### Information
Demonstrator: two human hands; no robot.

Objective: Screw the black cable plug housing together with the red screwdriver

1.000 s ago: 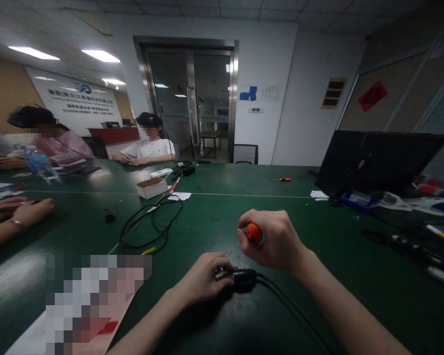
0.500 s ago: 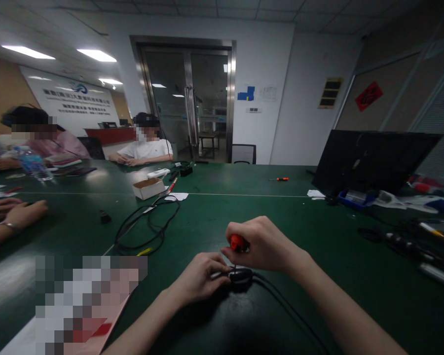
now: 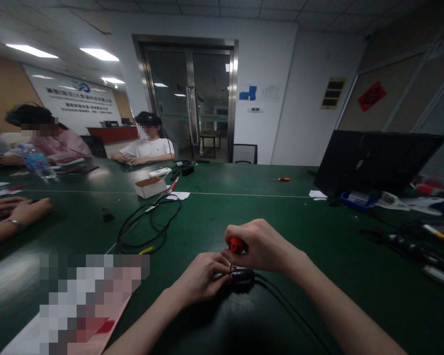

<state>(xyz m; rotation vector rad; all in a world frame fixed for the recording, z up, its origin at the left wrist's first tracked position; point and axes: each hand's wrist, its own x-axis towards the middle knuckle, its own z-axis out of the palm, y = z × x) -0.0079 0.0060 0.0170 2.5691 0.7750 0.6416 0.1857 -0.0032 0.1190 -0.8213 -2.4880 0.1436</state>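
Head view: the right hand (image 3: 259, 244) has its fingers clenched around a rounded orange handle (image 3: 236, 245), butt end up, just above the left end of a glossy black housing (image 3: 243, 279). The housing — smooth, compact, with slim dark cables (image 3: 281, 298) trailing from its right side — sits low at the green worktop (image 3: 214, 212) (surface faintly reflective). The left hand (image 3: 200, 278) pinches its left end between fingers and thumb.

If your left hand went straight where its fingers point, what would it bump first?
Probably the black cable connector it's pinching. The right hand, holding the orange-handled screwdriver, looks close above, but depth is unclear.
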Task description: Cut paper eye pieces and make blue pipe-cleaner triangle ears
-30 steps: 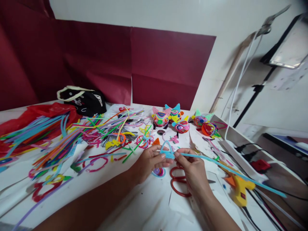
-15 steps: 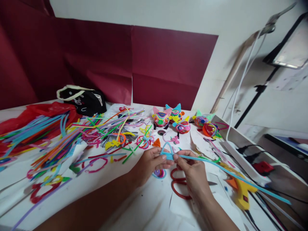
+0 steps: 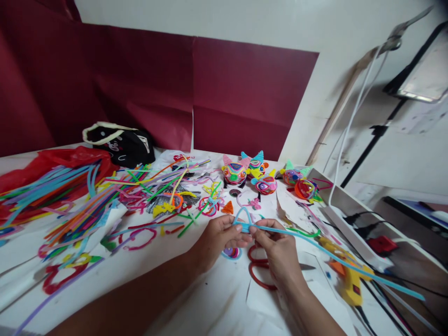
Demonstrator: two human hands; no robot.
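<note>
A light blue pipe cleaner (image 3: 336, 251) is bent into a pointed loop with several windings across its base, and its long free end runs off to the right. My left hand (image 3: 219, 238) pinches the left side of the wound part. At the right side of the windings, my right hand (image 3: 276, 242) grips the strand between thumb and fingers. Under my hands on the table lie red-handled scissors (image 3: 262, 274), partly hidden by the right hand, and a coiled multicoloured disc (image 3: 232, 253) with a blue rim.
Loose pipe cleaners (image 3: 80, 210) and a red plastic bag (image 3: 80, 156) cover the left. Colourful animal-like figures (image 3: 235, 171) stand at the back. To the right lie a yellow glue gun (image 3: 352, 284) and a power strip (image 3: 364, 242) with cables. A black pouch (image 3: 129, 147) sits at back left.
Both hands stay nearly in place, still holding the blue pipe cleaner. The right fingers have shifted slightly left along the windings, and the view has moved very little.
</note>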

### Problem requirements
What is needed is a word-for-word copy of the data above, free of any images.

### Expected output
Demonstrator: two human hands; no robot.

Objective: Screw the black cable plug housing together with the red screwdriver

1.000 s ago: 
0.500 s ago: 
now: 

<state>(xyz m; rotation vector rad; all in a world frame fixed for the recording, z up, its origin at the left wrist's first tracked position; point and axes: each hand's wrist, its own x-axis towards the middle knuckle, its own z-axis out of the palm, y = z × x) -0.0079 0.0060 0.0170 2.5691 0.7750 0.6416 0.1857 -0.0032 0.1190 -0.8213 -2.4880 0.1436</state>
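Head view: the right hand (image 3: 259, 244) has its fingers clenched around a rounded orange handle (image 3: 236, 245), butt end up, just above the left end of a glossy black housing (image 3: 243, 279). The housing — smooth, compact, with slim dark cables (image 3: 281, 298) trailing from its right side — sits low at the green worktop (image 3: 214, 212) (surface faintly reflective). The left hand (image 3: 200, 278) pinches its left end between fingers and thumb.

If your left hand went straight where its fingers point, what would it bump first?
Probably the black cable connector it's pinching. The right hand, holding the orange-handled screwdriver, looks close above, but depth is unclear.
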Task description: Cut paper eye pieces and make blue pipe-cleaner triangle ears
-30 steps: 
-15 steps: 
+0 steps: 
Demonstrator: two human hands; no robot.
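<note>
A light blue pipe cleaner (image 3: 336, 251) is bent into a pointed loop with several windings across its base, and its long free end runs off to the right. My left hand (image 3: 219, 238) pinches the left side of the wound part. At the right side of the windings, my right hand (image 3: 276, 242) grips the strand between thumb and fingers. Under my hands on the table lie red-handled scissors (image 3: 262, 274), partly hidden by the right hand, and a coiled multicoloured disc (image 3: 232, 253) with a blue rim.
Loose pipe cleaners (image 3: 80, 210) and a red plastic bag (image 3: 80, 156) cover the left. Colourful animal-like figures (image 3: 235, 171) stand at the back. To the right lie a yellow glue gun (image 3: 352, 284) and a power strip (image 3: 364, 242) with cables. A black pouch (image 3: 129, 147) sits at back left.
Both hands stay nearly in place, still holding the blue pipe cleaner. The right fingers have shifted slightly left along the windings, and the view has moved very little.
</note>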

A complete answer has now been given to the exercise.